5.7 Entire Agreement.

This Agreement contains the entire understanding of the parties regarding the subject matter of this Agreement and supersedes all prior and contemporaneous negotiations and agreements, whether written or oral, between the parties with respect to the subject matter of this Agreement.

5.8 Acknowledgment of Legal Representation and Indemnification.

Both Parties hereby acknowledge and confirm that the attorneys of Jason Wiener|p.c., a public benefit corporation ("Law Firm"), have drafted this Agreement. Each Party acknowledges that it has been advised to seek independent legal counsel regarding the contents of this Agreement and the implications thereof. Each Party further acknowledges that it has either obtained such independent legal advice or voluntarily chooses not to do so. Accordingly, both Parties agree that they are not relying upon the Law Firm to represent their individual interests in connection with the negotiation, drafting, or content of this Agreement.

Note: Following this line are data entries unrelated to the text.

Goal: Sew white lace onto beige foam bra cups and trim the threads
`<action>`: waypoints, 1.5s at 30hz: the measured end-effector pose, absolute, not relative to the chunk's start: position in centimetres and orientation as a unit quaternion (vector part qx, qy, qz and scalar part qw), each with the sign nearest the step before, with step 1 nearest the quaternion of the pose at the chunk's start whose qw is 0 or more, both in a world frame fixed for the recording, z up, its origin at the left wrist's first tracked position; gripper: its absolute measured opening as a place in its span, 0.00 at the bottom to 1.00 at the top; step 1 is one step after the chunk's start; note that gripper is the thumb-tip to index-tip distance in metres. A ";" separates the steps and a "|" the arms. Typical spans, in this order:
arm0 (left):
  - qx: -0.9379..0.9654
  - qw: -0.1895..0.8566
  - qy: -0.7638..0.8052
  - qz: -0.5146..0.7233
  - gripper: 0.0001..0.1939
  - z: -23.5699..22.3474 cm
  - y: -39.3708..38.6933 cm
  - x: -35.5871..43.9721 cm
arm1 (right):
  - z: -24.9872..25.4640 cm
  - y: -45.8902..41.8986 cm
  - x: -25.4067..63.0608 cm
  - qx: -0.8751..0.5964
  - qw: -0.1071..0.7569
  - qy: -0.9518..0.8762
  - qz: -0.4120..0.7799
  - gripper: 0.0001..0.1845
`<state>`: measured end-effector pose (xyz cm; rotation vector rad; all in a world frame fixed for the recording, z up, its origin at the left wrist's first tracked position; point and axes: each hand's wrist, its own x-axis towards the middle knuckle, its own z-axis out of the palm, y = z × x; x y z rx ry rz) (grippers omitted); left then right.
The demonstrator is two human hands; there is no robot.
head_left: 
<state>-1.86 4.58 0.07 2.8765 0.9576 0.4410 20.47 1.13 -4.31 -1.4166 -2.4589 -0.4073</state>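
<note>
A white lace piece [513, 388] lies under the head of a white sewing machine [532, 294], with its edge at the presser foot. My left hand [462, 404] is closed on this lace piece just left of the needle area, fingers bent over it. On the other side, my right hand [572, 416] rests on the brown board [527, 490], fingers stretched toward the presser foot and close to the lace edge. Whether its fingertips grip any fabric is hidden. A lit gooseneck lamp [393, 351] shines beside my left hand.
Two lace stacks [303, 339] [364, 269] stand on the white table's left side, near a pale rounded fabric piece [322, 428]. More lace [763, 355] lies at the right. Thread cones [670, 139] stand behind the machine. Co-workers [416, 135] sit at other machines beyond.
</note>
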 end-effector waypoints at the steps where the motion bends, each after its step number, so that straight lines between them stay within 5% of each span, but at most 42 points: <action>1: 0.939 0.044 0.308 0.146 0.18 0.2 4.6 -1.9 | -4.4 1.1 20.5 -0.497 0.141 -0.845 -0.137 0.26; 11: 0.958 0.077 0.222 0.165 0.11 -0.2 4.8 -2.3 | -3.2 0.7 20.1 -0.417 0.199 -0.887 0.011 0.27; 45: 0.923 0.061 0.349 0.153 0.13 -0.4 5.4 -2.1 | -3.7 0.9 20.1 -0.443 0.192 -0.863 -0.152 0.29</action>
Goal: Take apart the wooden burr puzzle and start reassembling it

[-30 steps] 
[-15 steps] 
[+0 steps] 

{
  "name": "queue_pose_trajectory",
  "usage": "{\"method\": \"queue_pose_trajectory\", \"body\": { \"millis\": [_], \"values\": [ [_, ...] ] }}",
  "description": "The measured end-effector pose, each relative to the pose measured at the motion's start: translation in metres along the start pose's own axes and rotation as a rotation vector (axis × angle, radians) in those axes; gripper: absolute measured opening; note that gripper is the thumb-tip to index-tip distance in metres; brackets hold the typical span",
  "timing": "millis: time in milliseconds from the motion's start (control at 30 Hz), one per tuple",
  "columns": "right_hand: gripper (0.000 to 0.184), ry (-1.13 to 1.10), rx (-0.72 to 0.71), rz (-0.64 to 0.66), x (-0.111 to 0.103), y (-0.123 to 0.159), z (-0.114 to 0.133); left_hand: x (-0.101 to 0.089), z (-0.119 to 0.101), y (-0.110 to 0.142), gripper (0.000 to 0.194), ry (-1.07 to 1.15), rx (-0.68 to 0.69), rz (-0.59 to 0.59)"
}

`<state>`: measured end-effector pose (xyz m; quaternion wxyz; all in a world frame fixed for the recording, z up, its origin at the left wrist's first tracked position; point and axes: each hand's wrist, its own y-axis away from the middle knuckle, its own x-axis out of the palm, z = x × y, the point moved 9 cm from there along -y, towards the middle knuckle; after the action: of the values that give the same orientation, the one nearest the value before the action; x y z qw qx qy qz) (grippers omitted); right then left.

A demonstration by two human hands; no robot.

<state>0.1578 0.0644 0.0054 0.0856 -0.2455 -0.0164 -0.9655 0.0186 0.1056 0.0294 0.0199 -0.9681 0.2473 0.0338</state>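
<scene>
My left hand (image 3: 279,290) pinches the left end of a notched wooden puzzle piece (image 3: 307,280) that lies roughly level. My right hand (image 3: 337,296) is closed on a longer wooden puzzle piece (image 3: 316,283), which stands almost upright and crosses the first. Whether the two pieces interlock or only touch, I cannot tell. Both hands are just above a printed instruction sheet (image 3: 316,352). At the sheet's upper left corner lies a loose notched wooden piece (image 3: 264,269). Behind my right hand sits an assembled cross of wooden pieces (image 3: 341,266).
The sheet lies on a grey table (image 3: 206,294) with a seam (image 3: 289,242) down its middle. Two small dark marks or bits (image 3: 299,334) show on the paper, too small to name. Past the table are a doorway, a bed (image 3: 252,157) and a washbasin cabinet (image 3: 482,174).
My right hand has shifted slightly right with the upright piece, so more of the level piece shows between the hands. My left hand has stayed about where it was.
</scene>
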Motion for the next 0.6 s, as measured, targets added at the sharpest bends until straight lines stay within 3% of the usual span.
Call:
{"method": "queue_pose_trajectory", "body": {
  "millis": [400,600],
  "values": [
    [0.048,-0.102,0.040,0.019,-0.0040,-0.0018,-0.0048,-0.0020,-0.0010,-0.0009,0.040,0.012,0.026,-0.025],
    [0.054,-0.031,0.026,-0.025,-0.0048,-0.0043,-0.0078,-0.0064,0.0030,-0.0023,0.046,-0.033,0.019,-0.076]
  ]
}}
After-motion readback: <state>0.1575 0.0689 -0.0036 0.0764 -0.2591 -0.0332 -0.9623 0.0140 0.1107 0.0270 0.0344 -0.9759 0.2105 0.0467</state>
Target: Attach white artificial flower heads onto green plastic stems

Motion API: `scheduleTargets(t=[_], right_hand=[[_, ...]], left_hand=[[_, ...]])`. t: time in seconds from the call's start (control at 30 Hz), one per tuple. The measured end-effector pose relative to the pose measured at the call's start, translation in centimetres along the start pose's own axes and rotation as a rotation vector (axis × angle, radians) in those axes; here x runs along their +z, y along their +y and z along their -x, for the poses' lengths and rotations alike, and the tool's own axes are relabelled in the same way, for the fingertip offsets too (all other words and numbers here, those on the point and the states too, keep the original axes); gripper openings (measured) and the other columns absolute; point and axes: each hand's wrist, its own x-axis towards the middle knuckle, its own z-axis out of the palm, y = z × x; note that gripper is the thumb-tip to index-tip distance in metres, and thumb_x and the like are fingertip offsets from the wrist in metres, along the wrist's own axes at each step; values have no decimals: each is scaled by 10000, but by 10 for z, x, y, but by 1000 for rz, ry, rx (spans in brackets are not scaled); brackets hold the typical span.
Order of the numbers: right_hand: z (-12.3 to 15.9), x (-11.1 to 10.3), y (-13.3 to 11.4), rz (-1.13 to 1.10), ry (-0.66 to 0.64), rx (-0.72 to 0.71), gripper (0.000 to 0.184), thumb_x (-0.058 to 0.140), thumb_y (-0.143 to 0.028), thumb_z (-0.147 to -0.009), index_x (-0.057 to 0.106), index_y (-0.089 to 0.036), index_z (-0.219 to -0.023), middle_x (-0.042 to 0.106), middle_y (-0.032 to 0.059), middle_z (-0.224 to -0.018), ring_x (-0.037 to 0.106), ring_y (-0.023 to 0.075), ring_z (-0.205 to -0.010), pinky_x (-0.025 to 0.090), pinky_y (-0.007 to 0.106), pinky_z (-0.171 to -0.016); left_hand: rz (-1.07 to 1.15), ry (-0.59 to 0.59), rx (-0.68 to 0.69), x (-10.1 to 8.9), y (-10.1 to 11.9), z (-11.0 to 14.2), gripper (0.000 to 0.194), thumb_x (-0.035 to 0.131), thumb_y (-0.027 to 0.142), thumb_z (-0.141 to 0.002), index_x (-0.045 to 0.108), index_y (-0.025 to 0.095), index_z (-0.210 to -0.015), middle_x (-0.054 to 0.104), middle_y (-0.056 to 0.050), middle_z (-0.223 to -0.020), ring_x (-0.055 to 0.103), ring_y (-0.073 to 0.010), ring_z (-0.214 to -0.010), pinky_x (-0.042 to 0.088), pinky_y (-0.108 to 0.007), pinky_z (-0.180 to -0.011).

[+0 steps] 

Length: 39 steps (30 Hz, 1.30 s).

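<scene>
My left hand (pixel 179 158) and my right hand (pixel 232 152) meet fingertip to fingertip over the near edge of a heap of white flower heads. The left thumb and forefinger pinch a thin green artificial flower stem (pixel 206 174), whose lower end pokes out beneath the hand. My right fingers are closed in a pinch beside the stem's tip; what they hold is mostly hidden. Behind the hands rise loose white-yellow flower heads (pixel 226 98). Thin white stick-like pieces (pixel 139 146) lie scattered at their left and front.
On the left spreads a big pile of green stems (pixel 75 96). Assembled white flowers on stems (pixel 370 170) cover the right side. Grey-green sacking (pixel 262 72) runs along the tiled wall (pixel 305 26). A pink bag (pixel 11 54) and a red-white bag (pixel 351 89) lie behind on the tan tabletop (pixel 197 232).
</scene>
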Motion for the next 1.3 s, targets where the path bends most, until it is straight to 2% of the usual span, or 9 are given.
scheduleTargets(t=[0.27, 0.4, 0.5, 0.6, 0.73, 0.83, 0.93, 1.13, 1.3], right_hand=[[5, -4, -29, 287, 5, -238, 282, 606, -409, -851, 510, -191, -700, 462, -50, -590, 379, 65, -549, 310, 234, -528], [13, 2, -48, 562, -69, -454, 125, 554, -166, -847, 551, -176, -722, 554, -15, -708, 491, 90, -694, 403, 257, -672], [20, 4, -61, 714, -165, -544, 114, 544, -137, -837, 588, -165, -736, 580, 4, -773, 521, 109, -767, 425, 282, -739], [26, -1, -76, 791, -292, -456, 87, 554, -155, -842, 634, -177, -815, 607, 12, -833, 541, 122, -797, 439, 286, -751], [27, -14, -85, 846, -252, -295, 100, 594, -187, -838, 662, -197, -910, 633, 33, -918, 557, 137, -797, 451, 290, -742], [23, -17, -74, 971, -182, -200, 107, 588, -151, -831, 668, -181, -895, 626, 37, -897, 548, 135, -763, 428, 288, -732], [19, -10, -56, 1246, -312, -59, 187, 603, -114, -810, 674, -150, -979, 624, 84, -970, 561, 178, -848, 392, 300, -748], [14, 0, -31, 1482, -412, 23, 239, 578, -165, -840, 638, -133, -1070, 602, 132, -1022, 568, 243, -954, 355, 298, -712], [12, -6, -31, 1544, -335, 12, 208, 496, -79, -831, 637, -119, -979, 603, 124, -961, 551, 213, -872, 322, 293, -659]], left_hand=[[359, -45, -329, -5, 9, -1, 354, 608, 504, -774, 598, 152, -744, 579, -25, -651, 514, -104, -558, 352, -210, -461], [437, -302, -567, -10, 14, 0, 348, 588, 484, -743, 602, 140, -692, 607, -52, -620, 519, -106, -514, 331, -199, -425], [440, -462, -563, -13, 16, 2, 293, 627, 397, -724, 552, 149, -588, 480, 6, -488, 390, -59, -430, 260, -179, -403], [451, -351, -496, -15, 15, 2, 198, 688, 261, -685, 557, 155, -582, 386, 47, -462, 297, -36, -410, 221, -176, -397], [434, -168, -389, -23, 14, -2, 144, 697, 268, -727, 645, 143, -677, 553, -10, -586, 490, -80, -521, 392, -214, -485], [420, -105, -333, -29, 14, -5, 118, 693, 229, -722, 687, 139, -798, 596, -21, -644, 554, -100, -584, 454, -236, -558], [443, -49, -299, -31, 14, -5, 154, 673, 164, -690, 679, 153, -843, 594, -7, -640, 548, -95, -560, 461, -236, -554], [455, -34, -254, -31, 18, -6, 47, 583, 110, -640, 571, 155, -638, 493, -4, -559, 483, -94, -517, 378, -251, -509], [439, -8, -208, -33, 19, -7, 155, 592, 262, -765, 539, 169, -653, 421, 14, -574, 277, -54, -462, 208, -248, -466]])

To the maximum extent allowable by law, both Parties hereby agree to hold the Law Firm, together with its agents, employees, and representatives, harmless from and against any and all losses, damages, liabilities, costs, and expenses (including reasonable attorneys’ fees) arising out of or in any way connected with the services provided by the Law Firm in relation to this Agreement. This indemnification shall survive the termination of this Agreement and the completion of the services provided by the Law Firm under this Agreement.